• _GOAL OF THE EXERCISE_:
With the line containing "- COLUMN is" as the start and the line containing "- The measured" as the end, transcribe that span of the entries below exactly, including both.

• _RECORDS FOR THE EXERCISE_:
####

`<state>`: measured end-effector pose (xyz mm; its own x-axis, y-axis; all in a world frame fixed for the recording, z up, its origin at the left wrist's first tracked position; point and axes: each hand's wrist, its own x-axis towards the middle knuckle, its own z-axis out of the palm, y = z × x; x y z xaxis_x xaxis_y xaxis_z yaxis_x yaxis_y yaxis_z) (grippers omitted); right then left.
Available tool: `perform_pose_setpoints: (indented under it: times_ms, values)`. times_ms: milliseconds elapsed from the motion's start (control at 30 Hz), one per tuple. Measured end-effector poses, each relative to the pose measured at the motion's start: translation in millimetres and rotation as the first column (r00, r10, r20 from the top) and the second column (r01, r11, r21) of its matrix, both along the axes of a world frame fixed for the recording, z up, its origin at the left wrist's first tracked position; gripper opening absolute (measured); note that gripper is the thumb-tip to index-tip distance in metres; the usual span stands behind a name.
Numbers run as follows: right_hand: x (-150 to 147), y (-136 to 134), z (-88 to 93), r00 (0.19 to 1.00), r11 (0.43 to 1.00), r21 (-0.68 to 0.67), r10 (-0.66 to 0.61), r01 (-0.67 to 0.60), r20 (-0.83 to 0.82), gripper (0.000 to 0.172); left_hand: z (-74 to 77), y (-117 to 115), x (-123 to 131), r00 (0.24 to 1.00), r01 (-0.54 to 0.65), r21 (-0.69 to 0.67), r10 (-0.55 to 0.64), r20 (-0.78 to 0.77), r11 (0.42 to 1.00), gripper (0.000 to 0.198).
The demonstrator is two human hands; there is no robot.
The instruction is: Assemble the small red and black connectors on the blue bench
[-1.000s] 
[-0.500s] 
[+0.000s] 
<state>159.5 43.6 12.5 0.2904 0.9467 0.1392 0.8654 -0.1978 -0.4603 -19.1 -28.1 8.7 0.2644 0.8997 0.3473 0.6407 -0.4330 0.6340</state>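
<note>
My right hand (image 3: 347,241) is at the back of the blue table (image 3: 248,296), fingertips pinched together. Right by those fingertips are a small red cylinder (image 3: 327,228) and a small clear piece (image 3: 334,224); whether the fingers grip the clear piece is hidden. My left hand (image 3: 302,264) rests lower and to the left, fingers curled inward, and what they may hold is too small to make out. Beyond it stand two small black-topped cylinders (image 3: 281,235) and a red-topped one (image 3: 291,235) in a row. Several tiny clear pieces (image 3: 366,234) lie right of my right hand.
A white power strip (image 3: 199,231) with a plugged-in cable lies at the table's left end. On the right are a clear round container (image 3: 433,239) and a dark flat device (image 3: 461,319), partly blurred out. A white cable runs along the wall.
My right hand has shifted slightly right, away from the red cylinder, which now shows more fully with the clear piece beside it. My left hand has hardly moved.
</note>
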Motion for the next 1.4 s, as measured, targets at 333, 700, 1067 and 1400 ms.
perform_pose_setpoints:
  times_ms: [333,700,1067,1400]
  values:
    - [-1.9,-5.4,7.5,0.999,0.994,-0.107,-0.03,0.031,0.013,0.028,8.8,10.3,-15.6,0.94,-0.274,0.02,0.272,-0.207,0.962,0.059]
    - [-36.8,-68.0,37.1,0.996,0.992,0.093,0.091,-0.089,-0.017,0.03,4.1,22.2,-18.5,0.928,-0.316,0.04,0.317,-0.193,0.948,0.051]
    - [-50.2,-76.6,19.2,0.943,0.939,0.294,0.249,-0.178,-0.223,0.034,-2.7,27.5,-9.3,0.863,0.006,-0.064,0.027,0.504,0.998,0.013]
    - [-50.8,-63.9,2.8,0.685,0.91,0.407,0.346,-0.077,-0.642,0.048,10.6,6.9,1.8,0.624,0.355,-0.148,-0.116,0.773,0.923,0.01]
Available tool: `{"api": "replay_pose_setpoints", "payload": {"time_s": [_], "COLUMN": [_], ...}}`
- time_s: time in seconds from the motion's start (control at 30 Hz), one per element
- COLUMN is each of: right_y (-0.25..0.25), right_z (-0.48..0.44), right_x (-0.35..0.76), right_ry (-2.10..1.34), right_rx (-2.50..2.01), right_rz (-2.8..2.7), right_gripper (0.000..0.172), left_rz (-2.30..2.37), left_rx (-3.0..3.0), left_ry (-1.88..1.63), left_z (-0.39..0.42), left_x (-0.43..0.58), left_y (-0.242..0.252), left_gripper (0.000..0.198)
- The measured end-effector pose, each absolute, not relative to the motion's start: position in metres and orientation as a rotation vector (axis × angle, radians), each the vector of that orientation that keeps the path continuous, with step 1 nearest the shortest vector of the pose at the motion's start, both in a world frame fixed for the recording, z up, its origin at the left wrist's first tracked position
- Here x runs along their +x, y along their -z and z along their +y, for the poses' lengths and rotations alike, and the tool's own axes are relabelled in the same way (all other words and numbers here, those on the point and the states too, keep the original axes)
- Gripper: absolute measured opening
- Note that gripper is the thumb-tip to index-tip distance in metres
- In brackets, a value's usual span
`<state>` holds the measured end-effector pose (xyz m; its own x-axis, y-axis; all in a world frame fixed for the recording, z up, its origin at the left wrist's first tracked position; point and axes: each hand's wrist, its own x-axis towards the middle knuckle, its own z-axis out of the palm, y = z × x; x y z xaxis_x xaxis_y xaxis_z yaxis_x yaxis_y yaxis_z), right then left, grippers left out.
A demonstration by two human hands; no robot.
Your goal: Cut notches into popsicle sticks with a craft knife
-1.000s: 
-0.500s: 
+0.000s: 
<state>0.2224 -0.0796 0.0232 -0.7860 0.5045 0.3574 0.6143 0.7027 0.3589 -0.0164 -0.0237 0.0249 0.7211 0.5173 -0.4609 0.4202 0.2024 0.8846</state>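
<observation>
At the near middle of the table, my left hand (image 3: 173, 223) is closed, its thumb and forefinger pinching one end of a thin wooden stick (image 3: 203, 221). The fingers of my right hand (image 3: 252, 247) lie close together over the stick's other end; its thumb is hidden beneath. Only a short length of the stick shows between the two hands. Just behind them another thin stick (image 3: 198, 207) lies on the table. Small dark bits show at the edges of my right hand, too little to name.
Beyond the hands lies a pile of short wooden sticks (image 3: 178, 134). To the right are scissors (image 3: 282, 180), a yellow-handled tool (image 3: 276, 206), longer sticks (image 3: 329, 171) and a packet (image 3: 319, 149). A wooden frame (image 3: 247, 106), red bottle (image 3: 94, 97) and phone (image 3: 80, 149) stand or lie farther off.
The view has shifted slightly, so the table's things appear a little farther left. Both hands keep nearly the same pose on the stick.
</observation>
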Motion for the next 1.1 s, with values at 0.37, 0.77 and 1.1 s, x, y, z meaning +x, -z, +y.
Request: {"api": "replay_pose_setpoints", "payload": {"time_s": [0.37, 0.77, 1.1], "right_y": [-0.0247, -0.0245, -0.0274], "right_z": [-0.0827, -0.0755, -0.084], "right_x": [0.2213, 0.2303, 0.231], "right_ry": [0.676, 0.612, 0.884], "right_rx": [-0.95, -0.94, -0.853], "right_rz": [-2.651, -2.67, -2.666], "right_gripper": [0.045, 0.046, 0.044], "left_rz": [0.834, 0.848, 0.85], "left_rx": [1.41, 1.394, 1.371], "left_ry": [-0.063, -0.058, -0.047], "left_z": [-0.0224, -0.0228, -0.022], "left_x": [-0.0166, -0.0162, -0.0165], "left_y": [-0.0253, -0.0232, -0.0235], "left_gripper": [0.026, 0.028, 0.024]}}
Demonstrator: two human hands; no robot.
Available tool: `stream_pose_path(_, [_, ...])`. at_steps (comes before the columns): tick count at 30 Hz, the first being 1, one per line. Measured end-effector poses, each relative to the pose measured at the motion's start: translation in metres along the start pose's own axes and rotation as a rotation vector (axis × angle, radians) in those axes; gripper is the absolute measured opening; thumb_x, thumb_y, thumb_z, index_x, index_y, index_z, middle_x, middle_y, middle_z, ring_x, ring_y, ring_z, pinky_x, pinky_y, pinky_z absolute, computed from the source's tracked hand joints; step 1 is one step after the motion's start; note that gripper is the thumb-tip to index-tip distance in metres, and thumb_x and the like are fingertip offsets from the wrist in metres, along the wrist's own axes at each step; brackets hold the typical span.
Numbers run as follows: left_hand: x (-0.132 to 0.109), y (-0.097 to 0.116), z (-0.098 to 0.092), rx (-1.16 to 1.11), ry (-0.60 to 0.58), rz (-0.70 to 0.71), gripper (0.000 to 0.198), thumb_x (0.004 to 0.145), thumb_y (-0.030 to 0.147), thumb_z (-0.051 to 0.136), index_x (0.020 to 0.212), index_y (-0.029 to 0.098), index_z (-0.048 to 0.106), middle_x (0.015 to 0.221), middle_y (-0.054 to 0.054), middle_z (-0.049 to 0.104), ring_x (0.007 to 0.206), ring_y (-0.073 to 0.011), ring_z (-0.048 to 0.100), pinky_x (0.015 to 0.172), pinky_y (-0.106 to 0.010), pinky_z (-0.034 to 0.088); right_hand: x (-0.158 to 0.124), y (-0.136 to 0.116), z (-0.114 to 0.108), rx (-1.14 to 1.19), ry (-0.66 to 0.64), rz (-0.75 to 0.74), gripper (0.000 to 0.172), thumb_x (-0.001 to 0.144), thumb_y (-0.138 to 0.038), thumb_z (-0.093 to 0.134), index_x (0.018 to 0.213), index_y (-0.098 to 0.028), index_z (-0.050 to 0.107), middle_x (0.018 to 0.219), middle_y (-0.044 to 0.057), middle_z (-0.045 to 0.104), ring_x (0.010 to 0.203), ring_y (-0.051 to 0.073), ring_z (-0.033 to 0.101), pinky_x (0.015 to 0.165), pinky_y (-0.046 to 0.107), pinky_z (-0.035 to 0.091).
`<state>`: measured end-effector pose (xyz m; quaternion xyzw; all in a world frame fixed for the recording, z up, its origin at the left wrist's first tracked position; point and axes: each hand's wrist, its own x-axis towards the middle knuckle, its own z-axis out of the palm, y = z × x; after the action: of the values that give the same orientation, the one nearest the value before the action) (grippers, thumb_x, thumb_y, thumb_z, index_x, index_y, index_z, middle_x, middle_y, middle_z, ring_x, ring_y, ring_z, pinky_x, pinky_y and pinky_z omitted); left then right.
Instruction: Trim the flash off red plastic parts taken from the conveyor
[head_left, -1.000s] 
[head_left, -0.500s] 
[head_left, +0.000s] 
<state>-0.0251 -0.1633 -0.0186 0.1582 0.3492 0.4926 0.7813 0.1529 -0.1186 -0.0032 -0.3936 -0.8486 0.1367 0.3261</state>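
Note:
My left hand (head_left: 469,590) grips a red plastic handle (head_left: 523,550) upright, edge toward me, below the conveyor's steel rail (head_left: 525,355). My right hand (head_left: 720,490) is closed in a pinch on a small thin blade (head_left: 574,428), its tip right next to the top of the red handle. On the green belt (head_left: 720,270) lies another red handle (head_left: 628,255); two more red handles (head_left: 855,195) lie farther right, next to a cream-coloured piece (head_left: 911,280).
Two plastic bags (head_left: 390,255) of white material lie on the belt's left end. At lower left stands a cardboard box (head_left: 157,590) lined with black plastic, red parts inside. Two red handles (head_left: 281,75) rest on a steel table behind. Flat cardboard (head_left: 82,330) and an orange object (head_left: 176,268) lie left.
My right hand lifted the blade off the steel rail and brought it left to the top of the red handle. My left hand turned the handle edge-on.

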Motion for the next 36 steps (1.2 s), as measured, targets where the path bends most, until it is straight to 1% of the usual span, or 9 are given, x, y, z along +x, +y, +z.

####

• _WORKED SOLUTION_:
- COLUMN is each of: right_y (-0.25..0.25), right_z (-0.48..0.44), right_x (-0.35..0.76), right_ry (-2.10..1.34), right_rx (-2.50..2.01), right_rz (-2.8..2.7), right_gripper (0.000..0.172), left_rz (-2.30..2.37), left_rx (-3.0..3.0), left_ry (-1.88..1.63), left_z (-0.39..0.42), left_x (-0.43..0.58), left_y (-0.242..0.252), left_gripper (0.000..0.198)
- The measured end-effector pose, each absolute, not relative to the motion's start: position in metres and orientation as a rotation vector (axis × angle, radians), each the vector of that orientation that keeps the path continuous, with step 1 nearest the shortest vector of the pose at the motion's start, both in a world frame fixed for the recording, z up, its origin at the left wrist's first tracked position

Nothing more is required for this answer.